The reasons for this begin with the fact that a device driver cannot be run against an SoC and fully tested unless the device driver has a device to talk to. As those devices are outside of the SoC, they need to be connected to it in order to be tested. Therefore, full SoC verification of hardware and software requires connecting the chip to its end environment, including all of the peripheral devices; such as USB, Ethernet, displays, hard drives, and PCI Express. Typically, this has been done with physical hardware and speed bridges or speed adapters.
In emulation, this has been done using “in circuit emulation” (ICE), where physical devices are cabled to a speed adapter, which are in turn cabled into the emulator. This setup consumes expensive lab space and takes time to configure and debug.
With all the cables and external hardware, it is the least reliable part of the emulation environment. And it’s difficult to debug if something goes wrong. These physical peripheral setups are not only inflexible but also costly to replicate. Each supports only a single user, locking the machine down to a given project or a single SoC. Emulators cost so much money that they need to support many users; yet ICE limits multi-user flexibility.
Unlocking the door to emulation
The key is to virtualize all of this hardware. Virtual devices offer the same functionality as traditional In-Circuit (ICE) solutions, but without the need for additional cables and additional hardware units. Thus, they make emulation more readily available to all design teams within a company while increasing the flexibility, visibility, and capacity of emulation environments.
Virtualized solutions add a range of capabilities that promise to redraw the functional verification landscape. These include virtual host and peripheral models (called “virtual devices”) and software debug technologies enabled by transaction-based, co-model channel technology.

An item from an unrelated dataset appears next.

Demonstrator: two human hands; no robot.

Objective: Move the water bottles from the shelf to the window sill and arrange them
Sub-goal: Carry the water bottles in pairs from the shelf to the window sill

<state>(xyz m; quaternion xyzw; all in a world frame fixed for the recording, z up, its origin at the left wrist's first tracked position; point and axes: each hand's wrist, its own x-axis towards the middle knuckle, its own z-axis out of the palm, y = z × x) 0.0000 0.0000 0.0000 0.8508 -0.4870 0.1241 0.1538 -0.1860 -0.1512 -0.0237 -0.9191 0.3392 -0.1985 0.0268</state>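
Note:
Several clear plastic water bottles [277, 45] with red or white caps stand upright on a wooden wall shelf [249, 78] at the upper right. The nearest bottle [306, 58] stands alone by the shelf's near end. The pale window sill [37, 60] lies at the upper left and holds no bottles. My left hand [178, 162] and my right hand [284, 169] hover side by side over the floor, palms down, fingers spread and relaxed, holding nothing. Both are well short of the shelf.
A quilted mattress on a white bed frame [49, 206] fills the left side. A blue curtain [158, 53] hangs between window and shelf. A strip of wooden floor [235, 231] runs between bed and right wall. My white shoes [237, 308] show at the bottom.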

In this scenario, hardware accurate models of the peripherals run on a standard workstation, such as Linux, so that the SoC and software device drivers running in the emulator can interact with these hardware accurate models, just like with ICE, except that they are all implemented virtually. Because the virtual lab (Figure 2, below ) is entirely in software, a single emulator can support many users. The complete emulation environment can be instantly replicated and reconfigured.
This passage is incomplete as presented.